Mortgage Daily

Published On: November 2, 2011

Driven by strong refinance business, Ally Financial Inc. loan originations jumped more than a quarter — though earnings deteriorated significantly. But a new strategy that has the company scaling back on its correspondent channel is likely to cut its losses and take a big bite out of upcoming volume.

Domestic residential loan production was $15.6 billion in the third quarter, according to earnings data released Wednesday. Business grew from the second quarter’s $12.3 billion.

But the total wasn’t so good compared to third quarter of last year, when production amounted to $20.2 billion.

The most recent numbers included $13.3 billion in prime conforming loans, $0.5 billion in jumbo business and $1.8 billion in government lending.

Volume during the first nine months of 2011 totaled $39.8 billion. Around 84 percent of year-to-date originations was correspondent production.

Ally’s primary servicing portfolio was $361 billion as of Sept. 30. However, the prior report indicated that around $5.7 billion of the portfolio was on loans outside the United States — suggesting that the U.S. portion of the portfolio was around $355.3 billion.

The mortgage servicing portfolio was $354.3 billion three months earlier and $352.8 billion a year earlier.

On Ally’s balance sheet as of the end of September were $9.3 billion in held-for-investment mortgages, $3.2 billion in held-for-sale loans, $1.6 billion in warehouse lines and $1.0 billion in other assets.

One-month delinquency improved to 3.3 percent from the second quarter’s 3.4 percent.
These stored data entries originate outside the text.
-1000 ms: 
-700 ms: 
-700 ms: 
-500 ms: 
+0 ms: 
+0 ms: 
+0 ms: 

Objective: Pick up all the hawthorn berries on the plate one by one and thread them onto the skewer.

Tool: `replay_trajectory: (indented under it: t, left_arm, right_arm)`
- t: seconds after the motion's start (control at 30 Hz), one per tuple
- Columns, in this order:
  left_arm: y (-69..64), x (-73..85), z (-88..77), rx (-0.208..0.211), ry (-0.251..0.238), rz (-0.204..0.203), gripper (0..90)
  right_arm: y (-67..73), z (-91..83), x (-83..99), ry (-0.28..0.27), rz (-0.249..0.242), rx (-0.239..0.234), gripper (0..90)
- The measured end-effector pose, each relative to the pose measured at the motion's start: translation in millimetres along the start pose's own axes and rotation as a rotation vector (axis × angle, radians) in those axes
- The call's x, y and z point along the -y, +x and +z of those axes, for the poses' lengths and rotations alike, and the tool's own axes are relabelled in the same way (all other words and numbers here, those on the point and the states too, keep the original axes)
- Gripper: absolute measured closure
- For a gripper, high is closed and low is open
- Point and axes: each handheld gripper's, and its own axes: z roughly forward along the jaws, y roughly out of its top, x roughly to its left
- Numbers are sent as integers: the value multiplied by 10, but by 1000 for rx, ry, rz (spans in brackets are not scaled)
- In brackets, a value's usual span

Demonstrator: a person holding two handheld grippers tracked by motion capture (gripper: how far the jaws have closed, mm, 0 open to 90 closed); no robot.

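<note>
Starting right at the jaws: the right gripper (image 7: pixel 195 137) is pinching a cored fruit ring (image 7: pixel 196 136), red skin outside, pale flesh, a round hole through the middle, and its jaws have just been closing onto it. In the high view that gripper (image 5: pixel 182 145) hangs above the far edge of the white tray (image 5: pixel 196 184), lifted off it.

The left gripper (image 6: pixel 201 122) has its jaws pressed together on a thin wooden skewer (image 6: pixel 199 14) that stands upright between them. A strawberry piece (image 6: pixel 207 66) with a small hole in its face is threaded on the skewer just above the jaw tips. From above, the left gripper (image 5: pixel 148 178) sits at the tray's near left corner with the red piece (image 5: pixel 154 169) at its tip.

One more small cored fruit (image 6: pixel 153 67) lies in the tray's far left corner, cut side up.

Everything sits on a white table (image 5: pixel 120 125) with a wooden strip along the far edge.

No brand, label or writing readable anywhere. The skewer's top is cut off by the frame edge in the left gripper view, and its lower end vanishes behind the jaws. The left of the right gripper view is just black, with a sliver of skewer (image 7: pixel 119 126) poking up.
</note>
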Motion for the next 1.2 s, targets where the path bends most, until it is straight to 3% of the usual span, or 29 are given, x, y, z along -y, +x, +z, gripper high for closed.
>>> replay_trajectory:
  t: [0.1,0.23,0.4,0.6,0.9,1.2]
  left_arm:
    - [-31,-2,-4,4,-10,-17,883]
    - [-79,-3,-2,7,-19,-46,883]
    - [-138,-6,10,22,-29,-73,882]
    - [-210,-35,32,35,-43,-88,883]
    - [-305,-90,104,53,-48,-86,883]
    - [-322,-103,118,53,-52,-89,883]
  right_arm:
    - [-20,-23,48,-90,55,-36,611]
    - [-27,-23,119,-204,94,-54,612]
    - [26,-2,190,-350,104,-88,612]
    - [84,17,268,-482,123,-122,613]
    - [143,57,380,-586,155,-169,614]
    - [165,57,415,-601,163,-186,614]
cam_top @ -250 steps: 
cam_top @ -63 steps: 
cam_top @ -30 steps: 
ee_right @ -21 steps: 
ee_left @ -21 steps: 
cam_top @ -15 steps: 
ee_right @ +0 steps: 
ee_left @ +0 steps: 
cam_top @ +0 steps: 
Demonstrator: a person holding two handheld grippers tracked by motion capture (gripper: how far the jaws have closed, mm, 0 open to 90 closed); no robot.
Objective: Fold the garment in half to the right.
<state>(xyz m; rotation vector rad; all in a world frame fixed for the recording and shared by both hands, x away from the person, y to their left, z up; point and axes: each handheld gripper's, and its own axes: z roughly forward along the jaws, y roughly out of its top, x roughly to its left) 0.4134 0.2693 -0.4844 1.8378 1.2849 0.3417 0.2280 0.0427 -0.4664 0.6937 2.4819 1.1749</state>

The rate was 50 basis points better than in the third-quarter 2010.

Outstanding repurchase claims were slightly higher than the prior period at $1.1 billion. The balance was $0.9 billion a year prior. Ally added $70 million to its repurchase reserve in the third quarter. More than three fourths of new claims over the past four quarters were loans that were originated between 2006 and 2008.

The mortgage unit had a $422 million loss before taxes, worsening from $127 million three months prior. Earnings swung from a $154 million profit during the same three months of last year.

The latest numbers reflected a $311 million loss from servicing and mortgage origination — including a $471 million loss from servicing asset valuation and hedge activities — and a $111 million loss on its legacy portfolio.

“In order to proactively address the changes in the mortgage industry as a whole, the company will take immediate action to reduce its focus on the correspondent mortgage channel,” the report stated. “Ally will maintain correspondent relationships with its key customers and will continue to participate in the consumer and broker lending channels, which are higher margin businesses.”

The de-emphasis of the correspondent channel is expected to reduce volatility on its mortgage servicing rights.

Ally Financial earned $102 million before taxes on a company-wide basis, deteriorating from the second-quarter profit of $466 million. Earnings sank from the third-quarter 2010, when net income was $635 million.